## Task to carry out
From the data below, set down exactly the lines between the one holding "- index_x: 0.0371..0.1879" and the one holding "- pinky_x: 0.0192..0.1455", inclusive, and no others.

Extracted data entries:

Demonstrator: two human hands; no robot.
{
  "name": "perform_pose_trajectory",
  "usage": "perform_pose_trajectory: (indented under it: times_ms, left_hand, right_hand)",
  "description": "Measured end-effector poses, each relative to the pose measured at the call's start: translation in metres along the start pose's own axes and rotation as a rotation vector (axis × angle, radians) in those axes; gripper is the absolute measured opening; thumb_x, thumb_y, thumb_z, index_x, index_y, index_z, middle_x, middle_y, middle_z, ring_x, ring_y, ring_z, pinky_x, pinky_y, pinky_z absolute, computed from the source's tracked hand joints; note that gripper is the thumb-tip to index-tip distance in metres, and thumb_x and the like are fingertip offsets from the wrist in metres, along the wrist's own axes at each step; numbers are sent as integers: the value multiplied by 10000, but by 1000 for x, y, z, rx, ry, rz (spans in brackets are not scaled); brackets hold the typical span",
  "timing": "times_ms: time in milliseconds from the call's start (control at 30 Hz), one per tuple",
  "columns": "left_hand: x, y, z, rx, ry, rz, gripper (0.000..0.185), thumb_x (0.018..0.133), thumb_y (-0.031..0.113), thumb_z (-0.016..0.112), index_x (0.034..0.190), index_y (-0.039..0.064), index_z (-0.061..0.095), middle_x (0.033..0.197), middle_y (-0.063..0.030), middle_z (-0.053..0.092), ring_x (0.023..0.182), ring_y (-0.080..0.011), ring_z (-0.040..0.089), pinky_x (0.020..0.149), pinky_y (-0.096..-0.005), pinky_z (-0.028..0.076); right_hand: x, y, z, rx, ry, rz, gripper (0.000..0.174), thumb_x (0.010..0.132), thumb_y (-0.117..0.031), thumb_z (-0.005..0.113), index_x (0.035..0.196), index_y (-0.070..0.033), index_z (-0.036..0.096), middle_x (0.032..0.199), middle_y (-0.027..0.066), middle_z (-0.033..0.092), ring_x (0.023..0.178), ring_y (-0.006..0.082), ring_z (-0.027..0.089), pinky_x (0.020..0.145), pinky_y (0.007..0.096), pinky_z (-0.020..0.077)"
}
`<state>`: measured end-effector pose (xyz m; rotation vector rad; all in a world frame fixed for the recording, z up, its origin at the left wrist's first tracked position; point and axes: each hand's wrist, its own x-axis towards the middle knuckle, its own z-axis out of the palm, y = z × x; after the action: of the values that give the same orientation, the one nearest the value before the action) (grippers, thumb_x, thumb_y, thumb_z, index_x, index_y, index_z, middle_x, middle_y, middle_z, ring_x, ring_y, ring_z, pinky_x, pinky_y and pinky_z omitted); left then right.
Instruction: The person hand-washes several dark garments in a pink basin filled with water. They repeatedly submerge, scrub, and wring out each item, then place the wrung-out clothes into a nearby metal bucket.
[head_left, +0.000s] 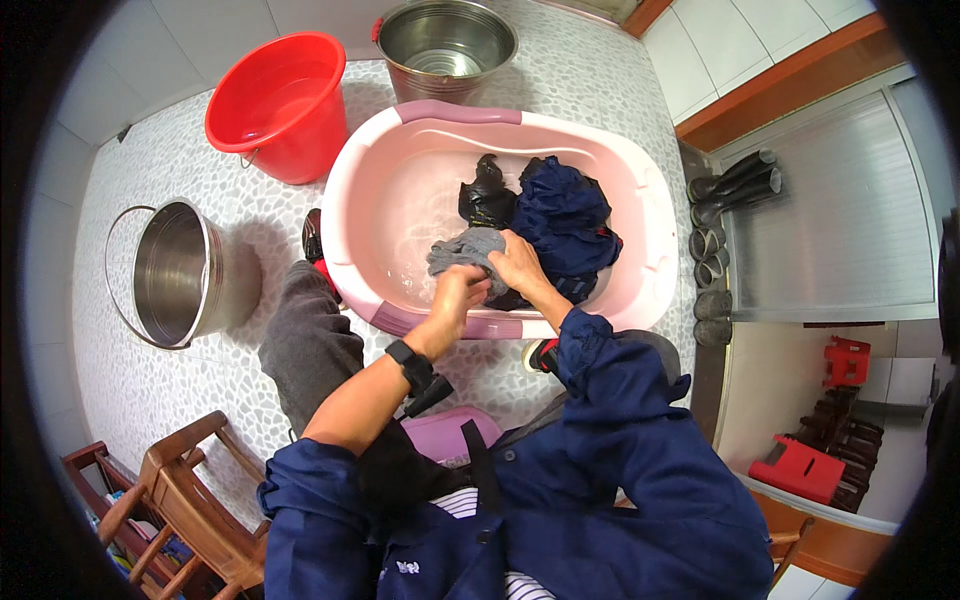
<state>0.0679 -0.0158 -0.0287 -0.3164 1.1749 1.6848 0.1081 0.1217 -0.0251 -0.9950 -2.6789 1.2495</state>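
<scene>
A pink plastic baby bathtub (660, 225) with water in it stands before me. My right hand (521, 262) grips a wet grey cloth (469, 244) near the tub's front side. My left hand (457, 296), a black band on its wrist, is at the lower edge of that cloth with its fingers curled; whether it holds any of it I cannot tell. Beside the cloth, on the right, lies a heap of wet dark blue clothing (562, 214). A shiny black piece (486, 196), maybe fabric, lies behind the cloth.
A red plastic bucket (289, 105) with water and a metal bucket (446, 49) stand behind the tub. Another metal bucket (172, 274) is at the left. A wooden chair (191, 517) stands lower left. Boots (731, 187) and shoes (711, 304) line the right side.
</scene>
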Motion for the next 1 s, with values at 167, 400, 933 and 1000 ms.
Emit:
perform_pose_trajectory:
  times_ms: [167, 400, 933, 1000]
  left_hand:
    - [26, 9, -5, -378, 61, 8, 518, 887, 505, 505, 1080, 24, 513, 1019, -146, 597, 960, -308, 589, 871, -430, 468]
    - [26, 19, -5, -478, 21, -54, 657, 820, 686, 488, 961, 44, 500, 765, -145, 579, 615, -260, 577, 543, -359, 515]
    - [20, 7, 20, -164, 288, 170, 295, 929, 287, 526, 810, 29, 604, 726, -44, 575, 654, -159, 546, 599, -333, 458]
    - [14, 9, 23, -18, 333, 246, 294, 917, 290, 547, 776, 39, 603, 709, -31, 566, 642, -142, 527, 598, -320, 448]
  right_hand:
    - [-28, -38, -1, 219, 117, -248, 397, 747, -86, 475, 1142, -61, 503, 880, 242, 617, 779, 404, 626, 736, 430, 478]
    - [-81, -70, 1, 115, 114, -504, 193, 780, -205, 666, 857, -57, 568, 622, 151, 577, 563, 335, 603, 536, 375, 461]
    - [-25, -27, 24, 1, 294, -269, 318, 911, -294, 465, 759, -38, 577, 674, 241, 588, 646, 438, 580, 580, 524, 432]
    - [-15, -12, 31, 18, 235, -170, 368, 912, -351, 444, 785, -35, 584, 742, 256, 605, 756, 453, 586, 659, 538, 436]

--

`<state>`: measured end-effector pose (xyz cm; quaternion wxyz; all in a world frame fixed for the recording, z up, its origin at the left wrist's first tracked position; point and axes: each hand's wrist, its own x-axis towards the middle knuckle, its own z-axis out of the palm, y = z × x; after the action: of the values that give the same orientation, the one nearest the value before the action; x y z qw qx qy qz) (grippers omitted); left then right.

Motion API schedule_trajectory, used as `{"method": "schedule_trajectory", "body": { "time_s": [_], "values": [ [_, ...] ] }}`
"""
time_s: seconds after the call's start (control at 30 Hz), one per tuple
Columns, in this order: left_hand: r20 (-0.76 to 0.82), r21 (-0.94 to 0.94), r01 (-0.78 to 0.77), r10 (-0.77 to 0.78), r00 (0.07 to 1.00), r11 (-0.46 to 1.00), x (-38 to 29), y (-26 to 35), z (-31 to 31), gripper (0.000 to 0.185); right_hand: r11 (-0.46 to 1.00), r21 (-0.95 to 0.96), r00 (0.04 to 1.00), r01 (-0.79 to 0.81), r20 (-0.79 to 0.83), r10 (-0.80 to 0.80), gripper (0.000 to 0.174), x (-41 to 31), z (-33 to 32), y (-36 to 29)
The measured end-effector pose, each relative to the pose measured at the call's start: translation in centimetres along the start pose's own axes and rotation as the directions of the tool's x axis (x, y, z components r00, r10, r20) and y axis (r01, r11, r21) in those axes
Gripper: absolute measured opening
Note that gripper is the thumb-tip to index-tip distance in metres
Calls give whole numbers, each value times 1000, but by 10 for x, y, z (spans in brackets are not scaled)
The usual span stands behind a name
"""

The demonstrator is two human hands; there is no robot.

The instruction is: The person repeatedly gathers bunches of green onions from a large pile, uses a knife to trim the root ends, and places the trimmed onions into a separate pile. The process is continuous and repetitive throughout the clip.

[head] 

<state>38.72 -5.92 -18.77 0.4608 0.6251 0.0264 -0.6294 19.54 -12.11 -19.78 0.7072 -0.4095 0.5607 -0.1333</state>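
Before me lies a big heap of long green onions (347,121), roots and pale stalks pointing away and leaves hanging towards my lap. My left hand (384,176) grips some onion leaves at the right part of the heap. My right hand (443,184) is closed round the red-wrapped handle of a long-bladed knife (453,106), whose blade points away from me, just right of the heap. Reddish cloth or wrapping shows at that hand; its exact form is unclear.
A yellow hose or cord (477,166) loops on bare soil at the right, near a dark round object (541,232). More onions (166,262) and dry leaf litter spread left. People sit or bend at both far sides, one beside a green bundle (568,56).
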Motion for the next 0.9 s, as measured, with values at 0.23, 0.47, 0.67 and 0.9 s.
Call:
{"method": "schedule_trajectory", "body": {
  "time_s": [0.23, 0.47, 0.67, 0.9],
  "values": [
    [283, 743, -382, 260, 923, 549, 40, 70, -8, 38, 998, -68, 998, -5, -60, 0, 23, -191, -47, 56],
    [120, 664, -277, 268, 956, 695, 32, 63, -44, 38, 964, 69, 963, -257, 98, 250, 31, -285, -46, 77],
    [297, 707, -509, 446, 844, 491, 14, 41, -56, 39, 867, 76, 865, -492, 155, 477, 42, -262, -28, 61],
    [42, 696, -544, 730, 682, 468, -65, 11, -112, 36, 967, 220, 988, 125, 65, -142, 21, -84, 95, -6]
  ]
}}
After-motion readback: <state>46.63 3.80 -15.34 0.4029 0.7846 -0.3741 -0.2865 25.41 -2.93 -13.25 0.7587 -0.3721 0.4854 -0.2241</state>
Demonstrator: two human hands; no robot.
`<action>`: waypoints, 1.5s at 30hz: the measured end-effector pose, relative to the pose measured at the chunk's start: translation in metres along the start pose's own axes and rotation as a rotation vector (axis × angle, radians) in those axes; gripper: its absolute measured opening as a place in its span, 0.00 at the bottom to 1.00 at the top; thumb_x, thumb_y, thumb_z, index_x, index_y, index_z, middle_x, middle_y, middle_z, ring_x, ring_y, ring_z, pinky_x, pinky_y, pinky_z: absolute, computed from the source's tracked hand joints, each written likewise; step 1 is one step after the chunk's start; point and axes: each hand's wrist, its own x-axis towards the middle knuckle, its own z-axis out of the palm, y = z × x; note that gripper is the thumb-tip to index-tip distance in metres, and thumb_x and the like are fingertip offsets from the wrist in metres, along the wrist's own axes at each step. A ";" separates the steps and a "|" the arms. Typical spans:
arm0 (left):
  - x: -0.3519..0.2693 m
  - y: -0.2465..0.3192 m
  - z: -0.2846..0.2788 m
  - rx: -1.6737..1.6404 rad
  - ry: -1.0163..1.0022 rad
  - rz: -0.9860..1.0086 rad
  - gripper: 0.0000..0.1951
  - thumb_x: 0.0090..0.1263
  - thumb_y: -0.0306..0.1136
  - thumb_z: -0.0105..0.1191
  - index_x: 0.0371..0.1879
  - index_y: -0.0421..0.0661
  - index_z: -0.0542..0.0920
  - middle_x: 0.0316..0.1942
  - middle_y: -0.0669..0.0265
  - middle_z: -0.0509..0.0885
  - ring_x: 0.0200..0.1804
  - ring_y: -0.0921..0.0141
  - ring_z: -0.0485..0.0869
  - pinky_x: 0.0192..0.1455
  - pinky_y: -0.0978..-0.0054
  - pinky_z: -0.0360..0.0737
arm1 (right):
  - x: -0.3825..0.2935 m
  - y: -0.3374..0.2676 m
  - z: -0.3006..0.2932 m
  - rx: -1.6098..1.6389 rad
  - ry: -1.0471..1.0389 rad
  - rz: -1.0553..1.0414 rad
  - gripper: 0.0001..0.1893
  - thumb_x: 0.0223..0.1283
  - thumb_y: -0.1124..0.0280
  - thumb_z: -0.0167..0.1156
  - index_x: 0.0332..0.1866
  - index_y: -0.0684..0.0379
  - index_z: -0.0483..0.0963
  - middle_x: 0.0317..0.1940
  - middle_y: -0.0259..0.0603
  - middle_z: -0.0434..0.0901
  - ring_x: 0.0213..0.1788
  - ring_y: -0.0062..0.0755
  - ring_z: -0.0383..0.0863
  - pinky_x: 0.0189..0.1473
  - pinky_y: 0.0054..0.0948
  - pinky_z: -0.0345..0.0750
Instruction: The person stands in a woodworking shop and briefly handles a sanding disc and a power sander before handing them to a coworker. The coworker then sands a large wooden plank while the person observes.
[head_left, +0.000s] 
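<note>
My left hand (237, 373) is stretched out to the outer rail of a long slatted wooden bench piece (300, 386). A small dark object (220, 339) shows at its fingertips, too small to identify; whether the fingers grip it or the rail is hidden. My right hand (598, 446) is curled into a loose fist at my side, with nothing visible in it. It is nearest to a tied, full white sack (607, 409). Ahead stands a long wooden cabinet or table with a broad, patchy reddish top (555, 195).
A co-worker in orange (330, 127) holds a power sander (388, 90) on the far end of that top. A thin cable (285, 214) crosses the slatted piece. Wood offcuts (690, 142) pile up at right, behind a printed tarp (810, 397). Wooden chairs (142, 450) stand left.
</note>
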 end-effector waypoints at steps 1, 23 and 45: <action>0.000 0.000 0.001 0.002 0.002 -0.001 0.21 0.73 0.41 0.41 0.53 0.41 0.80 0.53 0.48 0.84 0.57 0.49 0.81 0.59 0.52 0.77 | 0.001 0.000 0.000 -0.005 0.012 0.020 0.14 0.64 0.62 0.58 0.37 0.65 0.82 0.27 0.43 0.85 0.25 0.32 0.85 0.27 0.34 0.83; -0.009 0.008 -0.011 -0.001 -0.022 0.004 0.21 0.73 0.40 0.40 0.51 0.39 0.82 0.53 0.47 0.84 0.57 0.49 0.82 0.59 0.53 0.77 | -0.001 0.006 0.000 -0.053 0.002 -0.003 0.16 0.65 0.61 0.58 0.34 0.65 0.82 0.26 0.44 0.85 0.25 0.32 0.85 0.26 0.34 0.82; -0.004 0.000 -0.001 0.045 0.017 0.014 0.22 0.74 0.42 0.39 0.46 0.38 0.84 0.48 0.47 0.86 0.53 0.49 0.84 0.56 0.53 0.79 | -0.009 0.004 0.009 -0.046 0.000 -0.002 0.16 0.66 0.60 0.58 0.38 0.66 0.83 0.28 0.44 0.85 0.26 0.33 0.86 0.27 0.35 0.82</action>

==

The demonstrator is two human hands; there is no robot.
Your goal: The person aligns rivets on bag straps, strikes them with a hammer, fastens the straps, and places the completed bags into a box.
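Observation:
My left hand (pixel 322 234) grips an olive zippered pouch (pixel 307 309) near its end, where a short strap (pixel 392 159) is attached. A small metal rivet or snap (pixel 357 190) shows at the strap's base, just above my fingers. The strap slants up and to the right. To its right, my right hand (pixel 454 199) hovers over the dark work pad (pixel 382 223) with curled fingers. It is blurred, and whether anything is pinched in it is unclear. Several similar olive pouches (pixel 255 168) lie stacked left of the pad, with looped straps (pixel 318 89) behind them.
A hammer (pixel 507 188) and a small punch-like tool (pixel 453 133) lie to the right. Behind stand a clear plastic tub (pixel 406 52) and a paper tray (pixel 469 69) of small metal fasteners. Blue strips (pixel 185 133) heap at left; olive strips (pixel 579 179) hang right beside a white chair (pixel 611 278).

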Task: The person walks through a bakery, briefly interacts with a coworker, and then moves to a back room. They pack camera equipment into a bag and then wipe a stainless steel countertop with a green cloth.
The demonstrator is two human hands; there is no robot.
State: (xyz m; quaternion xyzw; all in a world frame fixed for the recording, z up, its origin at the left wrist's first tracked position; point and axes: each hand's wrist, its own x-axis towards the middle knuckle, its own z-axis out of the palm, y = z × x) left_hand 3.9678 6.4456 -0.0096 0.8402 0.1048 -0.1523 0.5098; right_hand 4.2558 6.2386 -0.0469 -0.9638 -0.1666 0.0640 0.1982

## Solution for this task
  - index_x: 0.0371..0.1879
  - index_y: -0.0421..0.0661
  - index_z: -0.0542..0.0920
  - middle_x: 0.0316..0.1942
  - middle_y: -0.0669..0.0265
  - middle_z: -0.0509..0.0885
  - ring_x: 0.0200..0.1804
  - ring_y: -0.0921..0.0141
  - ring_z: -0.0485..0.0869
  - pinky_x: 0.0192..0.1455

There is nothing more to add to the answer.